## About this exercise:
Count every line in the data below that includes "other", and give only the result.

## Data for processing:

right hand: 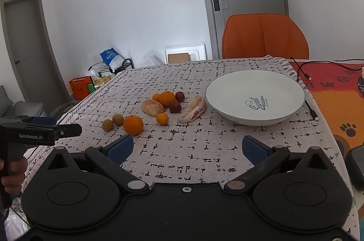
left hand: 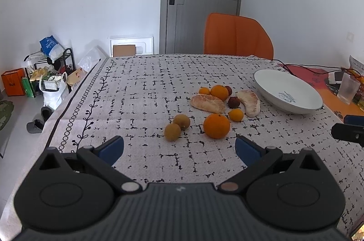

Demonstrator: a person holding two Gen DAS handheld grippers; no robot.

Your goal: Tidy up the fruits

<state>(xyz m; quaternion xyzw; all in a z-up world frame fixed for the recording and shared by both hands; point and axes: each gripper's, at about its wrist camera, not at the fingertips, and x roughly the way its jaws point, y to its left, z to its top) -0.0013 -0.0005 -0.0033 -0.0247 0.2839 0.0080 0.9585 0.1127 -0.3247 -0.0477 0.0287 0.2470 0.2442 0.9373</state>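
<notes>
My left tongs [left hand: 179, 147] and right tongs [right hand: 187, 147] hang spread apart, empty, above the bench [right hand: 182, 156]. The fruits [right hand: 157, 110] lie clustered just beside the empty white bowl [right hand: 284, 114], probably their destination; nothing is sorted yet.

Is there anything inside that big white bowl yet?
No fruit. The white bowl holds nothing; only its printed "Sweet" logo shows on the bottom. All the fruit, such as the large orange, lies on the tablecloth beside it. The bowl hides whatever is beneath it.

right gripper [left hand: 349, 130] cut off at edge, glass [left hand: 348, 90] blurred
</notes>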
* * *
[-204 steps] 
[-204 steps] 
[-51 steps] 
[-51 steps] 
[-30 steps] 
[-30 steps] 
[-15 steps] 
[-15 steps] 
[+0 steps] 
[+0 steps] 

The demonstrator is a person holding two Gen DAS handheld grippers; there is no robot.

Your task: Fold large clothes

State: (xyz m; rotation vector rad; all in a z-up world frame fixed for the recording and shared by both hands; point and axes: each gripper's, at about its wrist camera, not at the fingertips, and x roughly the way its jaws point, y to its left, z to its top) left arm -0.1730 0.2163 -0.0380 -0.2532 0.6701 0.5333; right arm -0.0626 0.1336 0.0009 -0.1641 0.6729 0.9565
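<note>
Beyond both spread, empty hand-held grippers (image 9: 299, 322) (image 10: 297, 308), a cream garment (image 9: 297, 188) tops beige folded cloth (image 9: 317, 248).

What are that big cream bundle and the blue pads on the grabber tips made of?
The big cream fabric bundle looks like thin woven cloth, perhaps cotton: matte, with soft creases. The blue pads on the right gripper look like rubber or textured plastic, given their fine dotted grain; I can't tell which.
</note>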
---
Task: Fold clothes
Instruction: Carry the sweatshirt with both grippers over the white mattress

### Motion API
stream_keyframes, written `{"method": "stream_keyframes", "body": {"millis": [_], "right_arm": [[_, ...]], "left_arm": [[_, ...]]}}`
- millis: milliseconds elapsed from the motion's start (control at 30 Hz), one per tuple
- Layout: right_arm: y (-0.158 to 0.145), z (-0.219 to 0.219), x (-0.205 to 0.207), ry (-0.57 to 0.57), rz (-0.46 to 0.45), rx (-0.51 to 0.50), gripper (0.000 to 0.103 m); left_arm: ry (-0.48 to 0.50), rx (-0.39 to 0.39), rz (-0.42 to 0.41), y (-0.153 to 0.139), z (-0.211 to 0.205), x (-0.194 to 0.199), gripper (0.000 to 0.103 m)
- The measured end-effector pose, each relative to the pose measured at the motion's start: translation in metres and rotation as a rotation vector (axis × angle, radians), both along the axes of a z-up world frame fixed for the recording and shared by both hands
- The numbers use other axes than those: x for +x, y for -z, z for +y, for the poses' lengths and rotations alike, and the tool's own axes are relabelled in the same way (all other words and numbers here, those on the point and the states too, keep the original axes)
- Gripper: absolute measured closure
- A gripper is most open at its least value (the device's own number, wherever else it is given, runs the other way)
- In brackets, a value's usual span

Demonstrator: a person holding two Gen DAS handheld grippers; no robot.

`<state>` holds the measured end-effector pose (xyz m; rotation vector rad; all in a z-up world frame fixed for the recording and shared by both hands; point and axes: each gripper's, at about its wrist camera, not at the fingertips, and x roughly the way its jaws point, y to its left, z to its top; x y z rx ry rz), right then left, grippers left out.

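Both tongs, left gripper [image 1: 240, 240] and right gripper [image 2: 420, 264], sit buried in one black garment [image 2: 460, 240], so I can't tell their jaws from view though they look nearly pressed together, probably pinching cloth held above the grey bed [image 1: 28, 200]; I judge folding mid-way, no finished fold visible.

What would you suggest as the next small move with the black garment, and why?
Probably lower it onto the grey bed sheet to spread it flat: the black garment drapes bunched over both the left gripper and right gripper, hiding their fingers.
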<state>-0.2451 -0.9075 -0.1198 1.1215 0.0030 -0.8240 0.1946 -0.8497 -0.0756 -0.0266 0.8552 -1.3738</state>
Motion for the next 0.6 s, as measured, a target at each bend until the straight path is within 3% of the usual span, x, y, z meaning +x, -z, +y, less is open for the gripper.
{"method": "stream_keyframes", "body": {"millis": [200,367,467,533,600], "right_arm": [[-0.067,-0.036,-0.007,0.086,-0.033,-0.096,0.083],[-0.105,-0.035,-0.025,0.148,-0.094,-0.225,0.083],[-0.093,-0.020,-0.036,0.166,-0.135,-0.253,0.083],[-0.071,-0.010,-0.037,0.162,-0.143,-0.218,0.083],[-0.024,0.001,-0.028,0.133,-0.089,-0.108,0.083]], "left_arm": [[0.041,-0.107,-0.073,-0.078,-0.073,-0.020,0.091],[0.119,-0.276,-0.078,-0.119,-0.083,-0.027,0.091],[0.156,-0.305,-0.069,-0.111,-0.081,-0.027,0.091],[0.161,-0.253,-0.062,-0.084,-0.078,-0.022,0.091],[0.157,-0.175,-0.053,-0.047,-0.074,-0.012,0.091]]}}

## Answer below:
2